Before those regulation changes, mifepristone had to be prescribed and dispensed only by a specially certified doctor and picked up in person by the patient, who would have to visit the doctor three times during the medication abortion process.

Reinstating the pre-2016 rules would effectively prevent patients from using telemedicine to get a prescription and from receiving mifepristone by mail — the way many patients now get access to medication abortion, including patients who live in states with abortion bans. The pre-2016 rules would also prevent other types of certified providers — nurse practitioners, nurse midwives and physician assistants — from prescribing mifepristone, so patients would be able to obtain the pill only from doctors and might have to travel significant distances to do so.

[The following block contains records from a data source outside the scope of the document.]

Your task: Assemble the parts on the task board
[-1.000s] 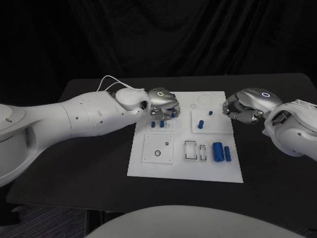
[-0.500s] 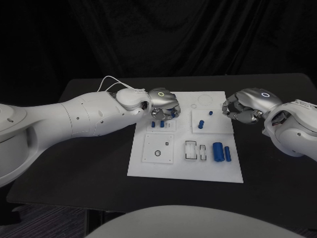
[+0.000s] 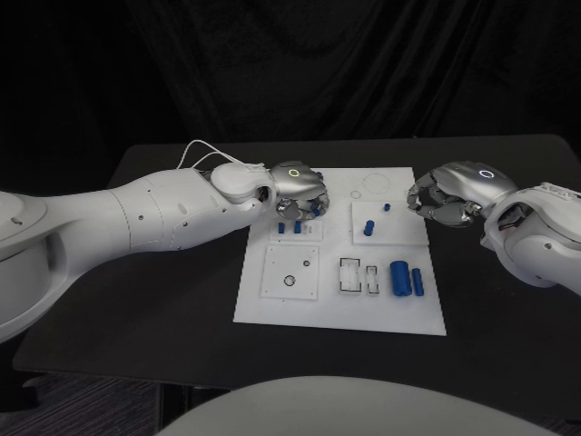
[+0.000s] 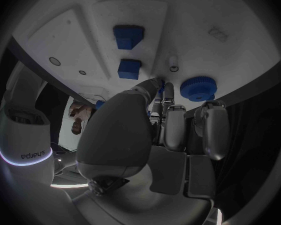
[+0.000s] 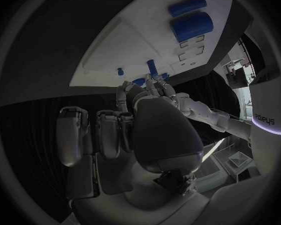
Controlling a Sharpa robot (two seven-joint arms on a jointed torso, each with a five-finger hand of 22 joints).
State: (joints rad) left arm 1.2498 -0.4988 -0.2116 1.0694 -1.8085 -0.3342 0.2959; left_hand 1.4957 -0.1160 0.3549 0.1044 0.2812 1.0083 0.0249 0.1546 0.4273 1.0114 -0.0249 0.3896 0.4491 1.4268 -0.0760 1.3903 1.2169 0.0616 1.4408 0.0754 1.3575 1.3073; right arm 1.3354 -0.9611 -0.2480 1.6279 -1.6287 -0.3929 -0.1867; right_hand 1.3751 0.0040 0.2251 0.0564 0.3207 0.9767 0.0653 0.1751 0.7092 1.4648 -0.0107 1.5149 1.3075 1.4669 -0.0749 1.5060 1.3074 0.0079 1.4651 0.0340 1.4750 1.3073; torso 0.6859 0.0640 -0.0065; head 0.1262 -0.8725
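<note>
Nothing has moved over the last second: the left robot hand (image 3: 297, 193) still hovers, fingers curled in on nothing, over the board's (image 3: 340, 309) far-left blue parts (image 3: 288, 227). Right robot hand (image 3: 444, 196) likewise curled, empty. Assembly is stalled.

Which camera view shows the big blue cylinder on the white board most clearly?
The head view: the big blue cylinder lies unobstructed on the task board, seen whole from above. The right wrist view shows it too, but bent near the circle's rim. In the left wrist view I cannot identify it.
</note>
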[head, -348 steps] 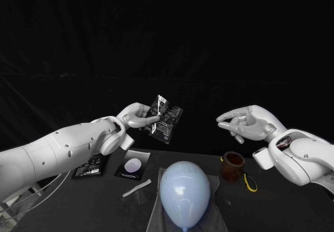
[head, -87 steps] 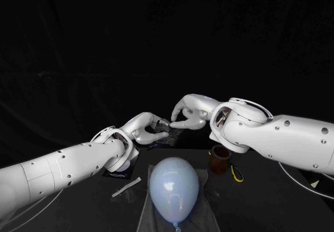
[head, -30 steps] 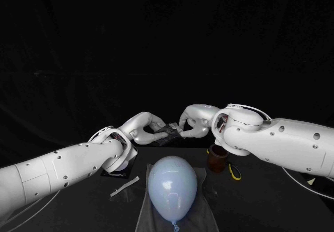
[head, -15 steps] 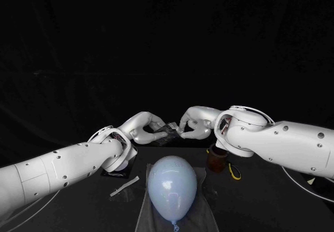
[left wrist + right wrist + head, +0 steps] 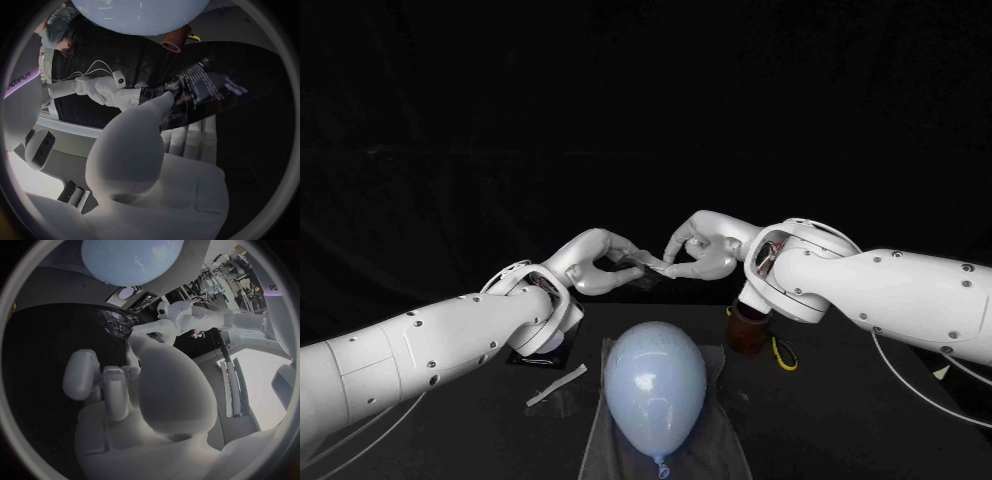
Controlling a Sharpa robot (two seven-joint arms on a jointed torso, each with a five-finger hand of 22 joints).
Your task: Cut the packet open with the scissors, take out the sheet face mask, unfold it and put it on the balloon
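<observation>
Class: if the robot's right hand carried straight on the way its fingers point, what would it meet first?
The packet held by the left hand. The right hand seems to be touching its edge, though depth is unclear.

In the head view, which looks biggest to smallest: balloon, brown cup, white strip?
1. Balloon, clearly biggest.
2. Then brown cup, partly hidden.
3. White strip smallest, though it's a close call.
</observation>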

In 2016, the F.D.A. also extended the time frame for mifepristone use during pregnancy, authorizing it until 10 weeks instead of seven weeks.

The decision by the appeals court would technically reinstate that seven-week limit. But it would have less practical impact because physicians in most states can legally use medical discretion to prescribe mifepristone until 12 weeks into pregnancy, the time frame recommended by the World Health Organization, as there is scientific evidence that abortion pills are safe and effective for the patient within that time frame.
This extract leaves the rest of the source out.